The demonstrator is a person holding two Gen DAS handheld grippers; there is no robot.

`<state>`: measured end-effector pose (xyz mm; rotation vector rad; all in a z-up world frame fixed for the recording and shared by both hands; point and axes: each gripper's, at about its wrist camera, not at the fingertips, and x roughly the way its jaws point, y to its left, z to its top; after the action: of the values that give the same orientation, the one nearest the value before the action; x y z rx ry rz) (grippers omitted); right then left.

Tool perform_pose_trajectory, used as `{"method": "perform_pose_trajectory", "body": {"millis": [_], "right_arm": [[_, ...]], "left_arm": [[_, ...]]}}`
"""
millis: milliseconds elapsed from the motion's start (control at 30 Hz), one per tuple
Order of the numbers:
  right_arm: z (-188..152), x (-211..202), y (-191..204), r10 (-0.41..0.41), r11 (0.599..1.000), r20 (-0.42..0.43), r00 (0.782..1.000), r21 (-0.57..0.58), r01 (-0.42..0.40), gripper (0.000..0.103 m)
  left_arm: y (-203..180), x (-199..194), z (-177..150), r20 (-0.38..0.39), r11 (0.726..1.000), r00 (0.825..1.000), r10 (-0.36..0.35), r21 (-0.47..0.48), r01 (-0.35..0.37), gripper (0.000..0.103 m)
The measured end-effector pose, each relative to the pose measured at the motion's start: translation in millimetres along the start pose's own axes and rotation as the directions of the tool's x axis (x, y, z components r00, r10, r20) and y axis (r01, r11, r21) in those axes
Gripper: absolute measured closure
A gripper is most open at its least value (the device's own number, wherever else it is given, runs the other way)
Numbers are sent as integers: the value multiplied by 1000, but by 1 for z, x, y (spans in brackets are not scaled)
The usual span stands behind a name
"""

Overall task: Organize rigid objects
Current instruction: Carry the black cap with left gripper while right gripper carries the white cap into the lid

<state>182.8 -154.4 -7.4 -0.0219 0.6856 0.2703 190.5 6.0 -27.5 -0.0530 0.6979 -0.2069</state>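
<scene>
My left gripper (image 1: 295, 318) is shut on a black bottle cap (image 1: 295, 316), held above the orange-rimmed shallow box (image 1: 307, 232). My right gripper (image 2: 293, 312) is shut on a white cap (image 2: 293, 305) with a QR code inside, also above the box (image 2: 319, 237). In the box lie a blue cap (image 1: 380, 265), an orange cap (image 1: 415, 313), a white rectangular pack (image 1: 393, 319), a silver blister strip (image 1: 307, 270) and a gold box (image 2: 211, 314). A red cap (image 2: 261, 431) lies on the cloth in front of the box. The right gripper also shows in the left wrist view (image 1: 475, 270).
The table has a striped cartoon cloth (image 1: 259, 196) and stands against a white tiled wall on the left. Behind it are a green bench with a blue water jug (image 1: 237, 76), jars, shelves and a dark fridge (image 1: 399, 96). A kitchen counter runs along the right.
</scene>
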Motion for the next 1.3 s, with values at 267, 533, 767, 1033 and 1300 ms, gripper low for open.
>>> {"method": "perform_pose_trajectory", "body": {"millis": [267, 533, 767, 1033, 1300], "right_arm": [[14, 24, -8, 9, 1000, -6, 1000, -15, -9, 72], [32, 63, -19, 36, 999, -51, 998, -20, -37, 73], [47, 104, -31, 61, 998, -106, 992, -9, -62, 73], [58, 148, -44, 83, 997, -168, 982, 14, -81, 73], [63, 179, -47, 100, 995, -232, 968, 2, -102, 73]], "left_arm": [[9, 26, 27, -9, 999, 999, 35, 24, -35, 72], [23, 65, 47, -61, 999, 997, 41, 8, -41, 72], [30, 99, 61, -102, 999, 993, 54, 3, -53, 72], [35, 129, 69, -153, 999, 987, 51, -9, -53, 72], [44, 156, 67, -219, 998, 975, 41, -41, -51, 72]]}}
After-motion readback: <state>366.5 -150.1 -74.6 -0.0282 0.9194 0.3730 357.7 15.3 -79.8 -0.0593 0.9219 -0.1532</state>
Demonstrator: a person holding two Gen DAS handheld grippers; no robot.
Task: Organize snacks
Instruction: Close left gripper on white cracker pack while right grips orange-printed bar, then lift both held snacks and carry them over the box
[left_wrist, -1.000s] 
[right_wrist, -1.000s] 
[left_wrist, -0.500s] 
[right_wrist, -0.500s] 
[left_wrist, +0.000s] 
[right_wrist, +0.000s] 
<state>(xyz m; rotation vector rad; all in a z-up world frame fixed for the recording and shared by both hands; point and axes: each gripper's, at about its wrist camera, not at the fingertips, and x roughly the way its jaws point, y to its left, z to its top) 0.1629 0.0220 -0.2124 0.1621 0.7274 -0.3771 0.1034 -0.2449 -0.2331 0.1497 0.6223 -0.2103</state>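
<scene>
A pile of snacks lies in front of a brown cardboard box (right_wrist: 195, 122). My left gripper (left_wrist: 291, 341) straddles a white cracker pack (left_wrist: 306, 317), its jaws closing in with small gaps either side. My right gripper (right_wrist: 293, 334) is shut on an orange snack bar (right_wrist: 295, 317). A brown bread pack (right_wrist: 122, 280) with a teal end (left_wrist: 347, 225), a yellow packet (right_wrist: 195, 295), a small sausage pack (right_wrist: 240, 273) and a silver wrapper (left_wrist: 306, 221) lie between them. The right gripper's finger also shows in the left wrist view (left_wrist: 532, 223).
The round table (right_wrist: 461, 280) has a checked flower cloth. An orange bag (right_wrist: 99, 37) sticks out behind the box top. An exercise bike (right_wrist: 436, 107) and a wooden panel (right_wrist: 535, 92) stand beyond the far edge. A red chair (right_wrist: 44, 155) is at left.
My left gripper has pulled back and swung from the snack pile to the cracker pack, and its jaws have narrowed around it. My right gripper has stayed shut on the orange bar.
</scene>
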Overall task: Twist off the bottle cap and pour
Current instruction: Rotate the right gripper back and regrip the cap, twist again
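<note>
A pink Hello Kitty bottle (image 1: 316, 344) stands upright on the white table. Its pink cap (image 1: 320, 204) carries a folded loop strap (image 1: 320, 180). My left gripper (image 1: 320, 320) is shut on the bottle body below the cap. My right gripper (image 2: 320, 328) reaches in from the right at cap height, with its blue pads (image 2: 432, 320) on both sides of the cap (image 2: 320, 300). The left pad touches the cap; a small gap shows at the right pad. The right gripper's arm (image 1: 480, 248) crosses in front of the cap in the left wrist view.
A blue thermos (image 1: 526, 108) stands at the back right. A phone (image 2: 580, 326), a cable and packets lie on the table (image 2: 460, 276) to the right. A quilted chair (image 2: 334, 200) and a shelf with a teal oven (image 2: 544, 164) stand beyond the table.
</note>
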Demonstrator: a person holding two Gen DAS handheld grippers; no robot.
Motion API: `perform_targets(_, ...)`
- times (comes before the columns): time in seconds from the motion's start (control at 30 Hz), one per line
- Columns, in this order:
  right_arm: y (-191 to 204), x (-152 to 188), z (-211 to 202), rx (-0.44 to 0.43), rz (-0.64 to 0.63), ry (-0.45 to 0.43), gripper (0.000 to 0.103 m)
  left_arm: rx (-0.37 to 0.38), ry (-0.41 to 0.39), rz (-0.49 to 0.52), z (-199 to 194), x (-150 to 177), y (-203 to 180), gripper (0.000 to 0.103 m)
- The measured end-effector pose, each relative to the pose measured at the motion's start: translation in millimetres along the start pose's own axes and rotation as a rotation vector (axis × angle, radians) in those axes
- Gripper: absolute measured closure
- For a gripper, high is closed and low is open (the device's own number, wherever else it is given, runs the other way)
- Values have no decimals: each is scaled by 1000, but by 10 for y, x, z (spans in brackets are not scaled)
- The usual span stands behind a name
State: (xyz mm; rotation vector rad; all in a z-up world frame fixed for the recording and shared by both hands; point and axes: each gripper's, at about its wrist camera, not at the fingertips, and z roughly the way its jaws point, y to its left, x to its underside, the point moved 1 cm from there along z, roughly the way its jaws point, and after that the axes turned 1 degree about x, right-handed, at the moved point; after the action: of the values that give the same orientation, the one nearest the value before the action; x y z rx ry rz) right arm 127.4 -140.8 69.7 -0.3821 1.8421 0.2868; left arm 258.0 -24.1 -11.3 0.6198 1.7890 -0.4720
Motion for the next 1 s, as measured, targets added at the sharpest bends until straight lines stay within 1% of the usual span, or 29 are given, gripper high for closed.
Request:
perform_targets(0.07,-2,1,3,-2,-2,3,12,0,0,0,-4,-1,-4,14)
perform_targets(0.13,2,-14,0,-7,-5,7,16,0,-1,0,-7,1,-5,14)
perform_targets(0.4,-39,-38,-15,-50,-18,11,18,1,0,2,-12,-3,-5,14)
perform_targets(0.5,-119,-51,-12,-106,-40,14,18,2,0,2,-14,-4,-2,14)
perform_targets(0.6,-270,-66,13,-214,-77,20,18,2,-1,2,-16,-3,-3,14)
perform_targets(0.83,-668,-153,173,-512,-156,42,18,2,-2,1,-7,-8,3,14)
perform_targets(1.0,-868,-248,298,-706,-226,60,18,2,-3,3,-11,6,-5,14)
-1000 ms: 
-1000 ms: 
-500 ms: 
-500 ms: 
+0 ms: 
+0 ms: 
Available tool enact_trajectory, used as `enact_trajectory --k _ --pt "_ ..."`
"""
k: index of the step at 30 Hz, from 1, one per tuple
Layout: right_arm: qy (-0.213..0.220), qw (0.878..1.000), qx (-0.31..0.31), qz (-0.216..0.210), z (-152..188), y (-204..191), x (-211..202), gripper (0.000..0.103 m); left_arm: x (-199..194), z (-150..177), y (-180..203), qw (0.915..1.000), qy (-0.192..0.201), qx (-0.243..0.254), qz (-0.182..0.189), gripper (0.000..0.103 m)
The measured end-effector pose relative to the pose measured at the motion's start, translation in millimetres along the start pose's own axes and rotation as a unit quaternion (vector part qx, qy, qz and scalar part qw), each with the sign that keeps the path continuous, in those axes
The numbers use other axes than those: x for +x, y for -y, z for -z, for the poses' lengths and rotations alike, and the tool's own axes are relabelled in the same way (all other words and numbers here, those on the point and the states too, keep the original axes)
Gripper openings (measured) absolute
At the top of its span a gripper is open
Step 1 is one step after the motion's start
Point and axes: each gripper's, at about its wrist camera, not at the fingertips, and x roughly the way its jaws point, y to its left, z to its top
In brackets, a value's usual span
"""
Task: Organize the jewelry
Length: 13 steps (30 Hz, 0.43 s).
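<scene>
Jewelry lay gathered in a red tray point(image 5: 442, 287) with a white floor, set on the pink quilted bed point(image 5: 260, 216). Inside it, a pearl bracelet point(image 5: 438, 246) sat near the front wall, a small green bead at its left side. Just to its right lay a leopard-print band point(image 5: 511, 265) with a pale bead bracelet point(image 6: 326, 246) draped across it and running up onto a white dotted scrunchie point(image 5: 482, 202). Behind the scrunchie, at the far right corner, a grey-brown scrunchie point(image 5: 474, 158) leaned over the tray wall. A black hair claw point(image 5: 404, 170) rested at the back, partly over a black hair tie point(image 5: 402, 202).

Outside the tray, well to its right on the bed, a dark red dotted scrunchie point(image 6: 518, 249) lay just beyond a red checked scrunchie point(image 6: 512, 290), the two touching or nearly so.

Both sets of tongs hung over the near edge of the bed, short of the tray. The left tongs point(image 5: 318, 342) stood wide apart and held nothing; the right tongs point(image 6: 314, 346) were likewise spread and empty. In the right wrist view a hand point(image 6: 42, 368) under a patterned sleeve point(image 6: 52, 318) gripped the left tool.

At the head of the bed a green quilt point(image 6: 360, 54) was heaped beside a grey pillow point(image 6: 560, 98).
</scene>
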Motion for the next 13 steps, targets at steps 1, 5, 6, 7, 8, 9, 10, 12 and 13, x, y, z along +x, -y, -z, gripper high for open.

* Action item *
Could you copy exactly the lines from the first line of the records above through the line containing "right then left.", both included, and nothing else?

* Reply to the exercise *
The demonstrator is a person holding two Gen DAS handheld grippers; there is no robot.

`<state>`: measured end-effector pose (xyz mm; rotation vector rad; all in a z-up world frame fixed for the recording and shared by both hands; point and axes: each gripper's, at about its wrist camera, not at the fingertips, and x roughly the way its jaws point, y to its left, z to its top; after the action: of the values that give the same orientation, the one nearest the value before the action; x y z rx ry rz) (grippers omitted); right then left.

Nothing further is needed for this exercise.